Quelques minutes plus tard, les gardes du palais voyaient passer une pauvre fille en haillons. Ils s'interrogèrent sur sa présence en ce lieu et à cette heure, puis ils jugèrent que la chose était sans importance et ne songèrent pas à se mettre à sa poursuite.
Cendrillon courut de toutes ses forces jusqu'à la demeure paternelle et arriva, haletante et essoufflée, juste à temps pour ouvrir la porte à ses sœurs. Elle leur demanda si elles s'étaient encore bien diverties et si la belle princesse assistait au bal. Euphrasie et Charlotte, que l'animation de la soirée avait mises de bonne humeur, ne se firent pas prier et racontèrent avec force détails tout ce qui s'était passé.
« Pense donc, dit Charlotte après qu'Euphrasie eut narré la fuite de la princesse, le Prince royal a pris la pantoufle qu'elle avait abandonnée et n'a cessé de la tenir à la main pendant toute la soirée. De temps en temps, quand personne ne le regardait, il y déposait de furtifs baisers.
– Il est fou ! s'écria Euphrasie en hochant la tête.

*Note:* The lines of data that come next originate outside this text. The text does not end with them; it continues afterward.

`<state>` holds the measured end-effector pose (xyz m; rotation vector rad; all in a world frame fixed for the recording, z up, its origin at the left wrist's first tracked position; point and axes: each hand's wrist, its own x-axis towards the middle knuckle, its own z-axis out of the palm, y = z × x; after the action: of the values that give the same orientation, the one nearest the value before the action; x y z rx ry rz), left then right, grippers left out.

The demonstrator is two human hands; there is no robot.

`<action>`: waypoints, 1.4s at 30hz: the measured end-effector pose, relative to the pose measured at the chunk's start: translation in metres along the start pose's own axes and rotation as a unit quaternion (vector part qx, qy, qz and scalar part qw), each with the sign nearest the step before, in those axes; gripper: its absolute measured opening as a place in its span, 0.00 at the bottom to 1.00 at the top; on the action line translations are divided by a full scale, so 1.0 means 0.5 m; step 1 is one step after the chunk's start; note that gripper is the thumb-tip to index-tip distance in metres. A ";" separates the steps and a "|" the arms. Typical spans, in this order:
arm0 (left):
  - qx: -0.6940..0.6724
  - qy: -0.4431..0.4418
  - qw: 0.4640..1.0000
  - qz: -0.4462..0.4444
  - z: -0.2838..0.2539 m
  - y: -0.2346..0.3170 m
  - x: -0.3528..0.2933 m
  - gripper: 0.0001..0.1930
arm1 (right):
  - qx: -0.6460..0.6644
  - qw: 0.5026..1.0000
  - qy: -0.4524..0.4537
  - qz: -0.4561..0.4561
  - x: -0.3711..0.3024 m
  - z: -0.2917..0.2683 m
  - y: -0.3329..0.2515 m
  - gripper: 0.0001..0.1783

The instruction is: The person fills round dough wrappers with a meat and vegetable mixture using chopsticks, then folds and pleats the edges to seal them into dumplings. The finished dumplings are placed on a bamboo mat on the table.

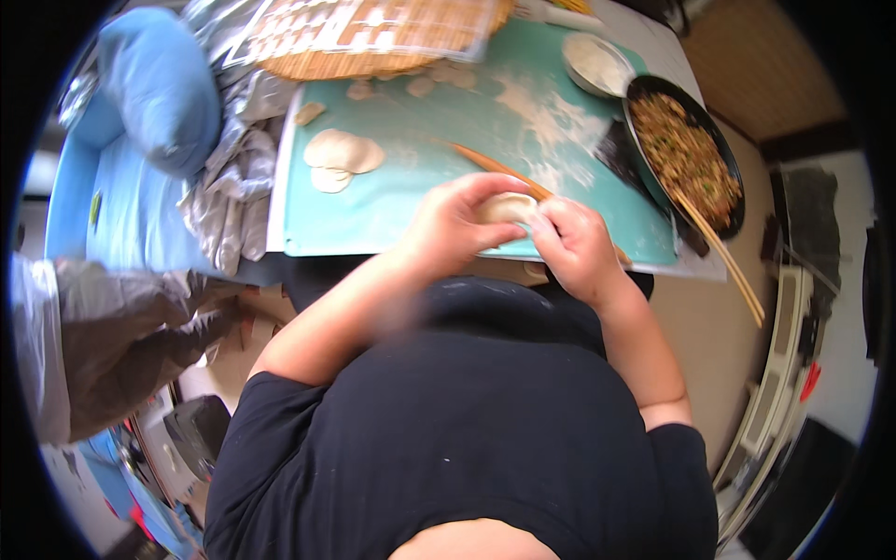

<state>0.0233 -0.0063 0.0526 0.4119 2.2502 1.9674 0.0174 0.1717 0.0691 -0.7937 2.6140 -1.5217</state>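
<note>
A pale dumpling (505, 211) is held between my two hands above the near edge of the teal mat (411, 149). My left hand (453, 217) curves its thumb and fingers round one end. At the other end, my right hand (574, 241) pinches the dough edge with thumb and fingers. Just beyond my hands a slim wooden rolling pin (485, 162) lies slantwise on the mat, partly hidden by them. Several round dough wrappers (343, 152) overlap on the mat's left side. Smaller dough pieces (422, 87) sit farther back.
At the right stands a dark pan of chopped filling (681, 154), with chopsticks (726, 257) jutting past the table edge. A bowl of flour (597, 63) is behind it. A woven round tray (373, 47) covers the back left. Grey plastic and a blue bin (79, 201) flank the table's left.
</note>
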 end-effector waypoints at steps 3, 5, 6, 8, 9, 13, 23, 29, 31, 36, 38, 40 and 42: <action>0.005 -0.011 1.000 0.016 -0.009 -0.018 -0.002 0.19 | 0.011 0.999 -0.028 0.030 0.003 0.013 0.011 0.10; 0.044 0.003 0.999 0.000 -0.031 -0.028 -0.010 0.19 | 0.047 0.997 -0.050 0.045 0.003 0.021 0.023 0.12; 0.073 0.020 0.997 0.002 -0.042 -0.034 -0.014 0.19 | 0.061 0.995 -0.061 0.054 0.001 0.023 0.034 0.13; 0.040 0.097 0.994 -0.021 -0.083 -0.097 -0.012 0.18 | 0.082 0.991 -0.072 0.079 -0.001 0.024 0.041 0.15; 0.077 0.152 0.985 0.002 -0.115 -0.148 -0.002 0.18 | 0.088 0.989 -0.070 0.095 -0.003 0.022 0.040 0.15; 0.294 0.284 0.913 -0.007 -0.294 -0.225 0.046 0.16 | 0.121 0.978 -0.059 0.162 -0.021 0.018 0.058 0.15; 0.428 0.128 0.880 -0.158 -0.446 -0.277 0.168 0.19 | 0.140 0.954 -0.032 0.262 -0.069 0.004 0.067 0.11; 0.462 0.127 0.873 -0.093 -0.441 -0.278 0.161 0.18 | 0.160 0.946 -0.007 0.283 -0.094 -0.003 0.085 0.10; 0.515 0.165 0.841 -0.014 -0.430 -0.277 0.140 0.14 | 0.154 0.945 -0.005 0.288 -0.090 -0.003 0.086 0.10; 0.555 0.119 0.823 -0.014 -0.363 -0.257 0.079 0.08 | 0.177 0.945 -0.010 0.275 -0.074 0.003 0.096 0.10; 0.587 0.096 0.804 -0.018 -0.347 -0.258 0.073 0.08 | 0.172 0.948 -0.016 0.267 -0.064 0.000 0.089 0.10; 0.583 0.082 0.808 -0.032 -0.341 -0.247 0.073 0.09 | 0.172 0.953 -0.015 0.248 -0.066 -0.005 0.094 0.10; 0.579 0.084 0.809 -0.058 -0.336 -0.243 0.075 0.10 | 0.187 0.950 -0.009 0.250 -0.069 -0.013 0.093 0.10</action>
<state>-0.0727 -0.1697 -0.0395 0.1577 3.2281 0.3367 0.0266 0.2104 0.0266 -0.0983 2.1607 -1.7329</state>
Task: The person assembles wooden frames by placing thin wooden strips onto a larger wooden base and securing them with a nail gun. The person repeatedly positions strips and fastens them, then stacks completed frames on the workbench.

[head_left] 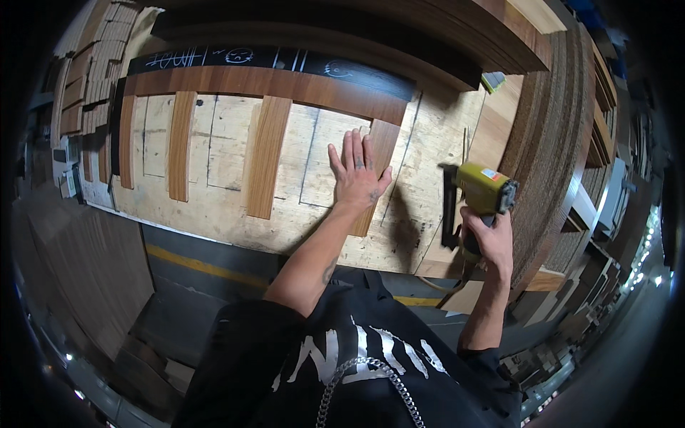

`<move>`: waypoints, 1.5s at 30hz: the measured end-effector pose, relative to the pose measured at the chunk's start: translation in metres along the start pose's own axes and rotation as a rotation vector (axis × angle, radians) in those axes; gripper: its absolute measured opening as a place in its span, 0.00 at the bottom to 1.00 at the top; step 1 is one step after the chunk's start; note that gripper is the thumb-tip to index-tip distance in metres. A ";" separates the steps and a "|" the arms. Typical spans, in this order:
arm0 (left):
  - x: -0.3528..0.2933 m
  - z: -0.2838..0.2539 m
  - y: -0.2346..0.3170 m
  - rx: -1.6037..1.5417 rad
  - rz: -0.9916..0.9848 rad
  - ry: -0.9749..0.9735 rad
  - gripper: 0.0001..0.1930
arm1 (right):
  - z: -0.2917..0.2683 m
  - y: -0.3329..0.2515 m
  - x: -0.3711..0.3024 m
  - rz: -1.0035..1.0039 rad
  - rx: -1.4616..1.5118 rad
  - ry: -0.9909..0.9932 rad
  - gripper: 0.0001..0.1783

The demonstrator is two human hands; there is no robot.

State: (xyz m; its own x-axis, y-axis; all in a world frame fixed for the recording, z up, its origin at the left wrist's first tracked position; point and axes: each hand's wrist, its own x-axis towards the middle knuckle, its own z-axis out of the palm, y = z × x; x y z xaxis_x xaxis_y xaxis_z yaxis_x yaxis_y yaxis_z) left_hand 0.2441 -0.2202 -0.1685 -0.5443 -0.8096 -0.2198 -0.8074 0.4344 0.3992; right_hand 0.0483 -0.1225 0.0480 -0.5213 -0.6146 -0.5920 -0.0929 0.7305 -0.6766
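With its fingers spread, my left hand [358, 178] lies on and beside the rightmost brown wooden slat [384, 146]. A long brown wooden rail [235, 83] runs across the bench, and several slats, among them a wide one [269, 157] and a narrow one [181, 143], extend from it toward me. Along the rail's far side is a black strip [307, 61] with white drawings. To the right, my right hand [491, 239] grips a yellow-green and black nail gun [477, 187] by its handle, above the bench. A hose hangs below the gun.
Light plywood with pencil lines forms the bench top [228, 153]. Long dark boards [342, 32] lie along its far side. Stacked brown panels [546, 135] stand close at the right, and piled wood pieces [89, 71] at the far left. Yellow floor tape [200, 264] shows below the bench edge.
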 end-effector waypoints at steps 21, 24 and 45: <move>0.002 0.001 -0.002 -0.052 0.005 -0.020 0.49 | 0.090 0.005 0.105 0.170 0.184 -0.028 0.13; 0.002 0.002 -0.002 -0.059 0.004 -0.010 0.49 | 0.096 0.003 0.103 0.157 0.166 0.000 0.13; 0.002 -0.001 -0.001 -0.115 0.007 -0.096 0.49 | 0.063 -0.007 0.099 0.066 0.133 -0.064 0.11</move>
State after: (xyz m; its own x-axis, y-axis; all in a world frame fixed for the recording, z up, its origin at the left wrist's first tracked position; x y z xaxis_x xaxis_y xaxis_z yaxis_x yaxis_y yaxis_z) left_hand 0.2445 -0.2225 -0.1685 -0.5737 -0.7627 -0.2987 -0.7749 0.3872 0.4996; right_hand 0.0508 -0.2075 -0.0332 -0.4674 -0.5873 -0.6607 0.0547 0.7268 -0.6847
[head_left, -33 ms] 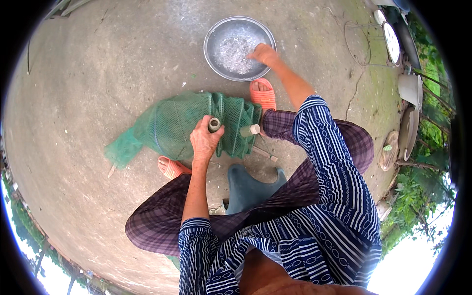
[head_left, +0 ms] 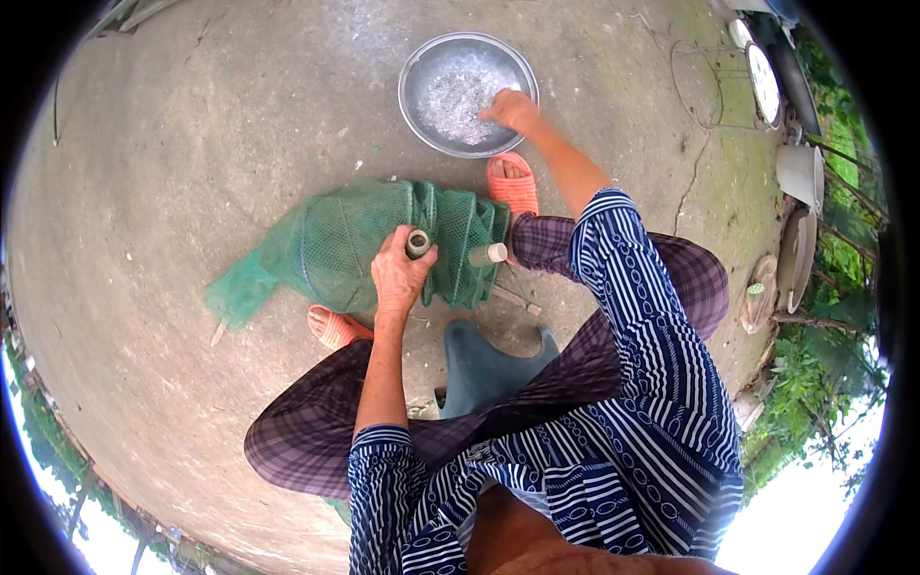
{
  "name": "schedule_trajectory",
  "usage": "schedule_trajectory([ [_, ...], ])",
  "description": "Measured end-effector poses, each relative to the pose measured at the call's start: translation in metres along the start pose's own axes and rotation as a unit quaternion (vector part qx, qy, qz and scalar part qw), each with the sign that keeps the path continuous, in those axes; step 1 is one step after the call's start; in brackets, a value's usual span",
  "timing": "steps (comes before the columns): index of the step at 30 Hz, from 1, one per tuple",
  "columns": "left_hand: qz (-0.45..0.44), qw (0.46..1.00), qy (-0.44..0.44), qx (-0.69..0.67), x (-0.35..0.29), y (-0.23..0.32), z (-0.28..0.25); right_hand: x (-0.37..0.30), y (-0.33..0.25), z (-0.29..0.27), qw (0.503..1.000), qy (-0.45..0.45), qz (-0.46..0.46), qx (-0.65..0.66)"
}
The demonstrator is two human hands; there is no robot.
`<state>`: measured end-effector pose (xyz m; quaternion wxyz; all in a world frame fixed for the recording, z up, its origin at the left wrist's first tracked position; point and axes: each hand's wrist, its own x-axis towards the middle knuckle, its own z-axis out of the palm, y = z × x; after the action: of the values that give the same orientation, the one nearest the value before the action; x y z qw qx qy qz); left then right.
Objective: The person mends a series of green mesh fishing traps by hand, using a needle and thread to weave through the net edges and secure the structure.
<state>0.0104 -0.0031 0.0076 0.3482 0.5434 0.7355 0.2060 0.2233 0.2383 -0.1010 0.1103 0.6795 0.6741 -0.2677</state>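
Observation:
A long green mesh net trap [head_left: 345, 240] lies bunched on the ground in front of me. My left hand [head_left: 400, 273] is closed around a short, round, open-ended tube [head_left: 418, 243] at the top of the net. Beside it, a second tube with a pale cap [head_left: 488, 254] sticks out of the mesh. Farther off stands a round metal basin [head_left: 414, 105] with many small, shiny, silvery pieces [head_left: 454, 103], too small to name. My right hand [head_left: 511, 108] reaches over its right side, fingers drawn together at these pieces; what they pinch is hidden.
A blue-grey plastic stool [head_left: 470, 369] is between my legs. My feet in orange sandals [head_left: 514, 187] flank the net. Along the right edge are a wire stand [head_left: 724, 86], a pale pot [head_left: 799, 175], a lone sandal [head_left: 758, 292] and green plants. The ground is concrete.
My right hand has shifted very slightly to the left in the basin. My left hand and the net stay where they were.

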Motion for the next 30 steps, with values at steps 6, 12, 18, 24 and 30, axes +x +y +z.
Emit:
schedule_trajectory([
  [6, 0.016, 1.0, -0.003, 0.002, 0.0, 0.004, -0.002, 0.015, -0.02, 0.051, 0.997, 0.069, 0.002, 0.046],
  [12, 0.001, 1.0, 0.002, 0.001, 0.0, 0.001, -0.003, 0.016, -0.043, 0.011, 0.948, 0.166, -0.131, 0.237],
  [18, 0.002, 1.0, 0.003, 0.0, 0.0, 0.003, -0.003, 0.01, -0.021, 0.0, 0.985, 0.166, -0.031, -0.024],
  [24, 0.003, 1.0, 0.009, 0.002, -0.002, -0.002, -0.003, -0.03, -0.037, 0.011, 0.945, 0.07, -0.319, -0.031],
  [30, -0.021, 0.999, 0.036, -0.033, -0.005, -0.009, -0.007, -0.02, -0.033, -0.026, 0.996, 0.089, -0.023, 0.02],
])
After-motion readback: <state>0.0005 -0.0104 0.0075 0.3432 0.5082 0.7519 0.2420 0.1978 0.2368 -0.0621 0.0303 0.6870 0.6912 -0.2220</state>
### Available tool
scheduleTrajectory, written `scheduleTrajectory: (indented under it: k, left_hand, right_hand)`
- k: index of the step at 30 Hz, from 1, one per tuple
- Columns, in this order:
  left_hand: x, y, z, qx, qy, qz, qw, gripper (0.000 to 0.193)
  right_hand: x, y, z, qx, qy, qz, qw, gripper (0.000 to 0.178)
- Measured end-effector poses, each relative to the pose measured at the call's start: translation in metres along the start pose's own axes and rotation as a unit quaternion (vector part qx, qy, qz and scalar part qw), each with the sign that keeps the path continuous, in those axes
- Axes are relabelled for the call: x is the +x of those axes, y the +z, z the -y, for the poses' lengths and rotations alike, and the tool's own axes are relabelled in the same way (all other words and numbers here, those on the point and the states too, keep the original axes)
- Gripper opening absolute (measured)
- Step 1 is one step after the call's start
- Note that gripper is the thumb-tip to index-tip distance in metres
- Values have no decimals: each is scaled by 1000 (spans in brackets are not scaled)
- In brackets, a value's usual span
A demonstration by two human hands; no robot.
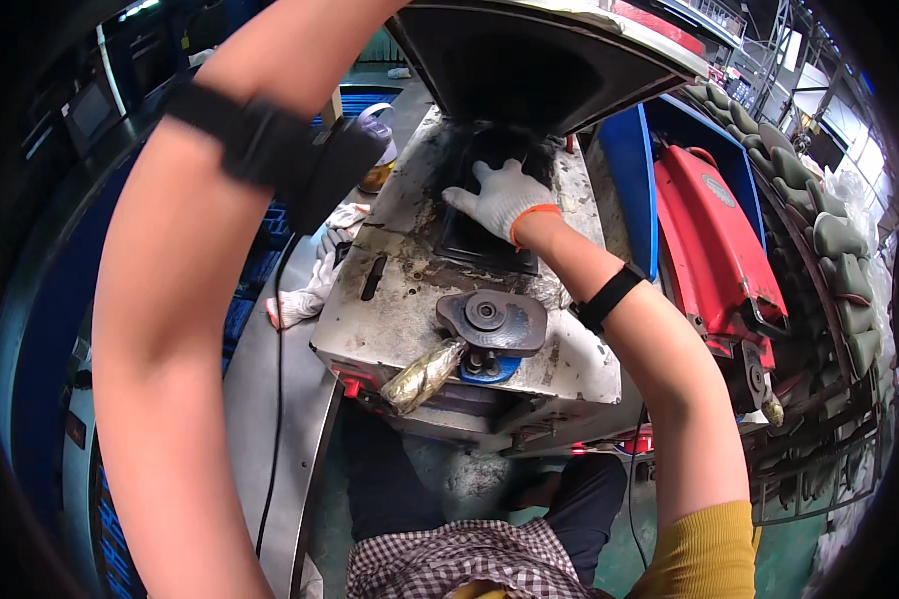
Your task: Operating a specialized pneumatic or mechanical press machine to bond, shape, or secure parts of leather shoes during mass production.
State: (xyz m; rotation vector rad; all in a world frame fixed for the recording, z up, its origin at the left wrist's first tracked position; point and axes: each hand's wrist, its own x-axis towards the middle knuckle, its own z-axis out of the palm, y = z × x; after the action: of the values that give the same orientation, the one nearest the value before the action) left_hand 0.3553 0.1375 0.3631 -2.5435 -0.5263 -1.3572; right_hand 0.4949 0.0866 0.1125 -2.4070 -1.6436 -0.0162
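Note:
My right hand (506,203) wears a white knit glove with an orange cuff. Its fingers are spread over a black rectangular plate (484,250) set into the top of a worn pale metal machine (390,270). Whether the palm presses on the plate cannot be made out. Behind that hand a dark panel (559,65) stands tilted up like a raised lid. My left arm reaches up past the picture's upper edge, so the left hand is out of sight. Nearer to me on the machine sits a dark metal clamp (509,324) with a tape-wrapped handle (422,377).
Left of the machine a used glove (308,290) lies on a grey metal surface (255,399), near a clear container with yellow contents (378,176). At right stand a red machine housing (714,240), a blue panel (624,170) and a rack of dark green pads (839,240).

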Motion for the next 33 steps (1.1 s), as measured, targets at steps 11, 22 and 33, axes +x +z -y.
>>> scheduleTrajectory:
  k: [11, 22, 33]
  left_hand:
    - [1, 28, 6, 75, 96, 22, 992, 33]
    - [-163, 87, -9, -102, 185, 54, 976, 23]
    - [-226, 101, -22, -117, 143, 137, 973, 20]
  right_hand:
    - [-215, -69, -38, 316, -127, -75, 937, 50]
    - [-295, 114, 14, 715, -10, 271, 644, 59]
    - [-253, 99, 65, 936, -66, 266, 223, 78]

– Peut-être, répliqua Charlotte ; en tout cas il est triste de penser que le Prince est tombé amoureux de cette merveilleuse princesse et qu'il restera malheureux tant qu'il ne l'aura pas retrouvée. »
À ces mots, les yeux de Cendrillon se remplirent de larmes et elle se détourna vivement afin que ses sœurs ne pussent voir son émotion.
« C'est la Princesse qu'il aime, songeait-elle avec mélancolie. S'il me voyait maintenant dans mes haillons ou me trouvait au milieu de mes travaux de cuisine, me reconnaitrait-il ? Et même s'il me reconnaissait, ne serait-il pas horrifié d'avoir dansé avec une fille de cuisine ? »
Et elle pensa qu'au demeurant, tout s'était bien passé. Le Prince ne la verrait plus jamais et, peu à peu, l'oublierait. Mais elle, Cendrillon, ne l'oublierait jamais. Durant toute sa vie, elle se souviendrait des deux heureuses soirées qui resteraient pour elle des rêves merveilleux.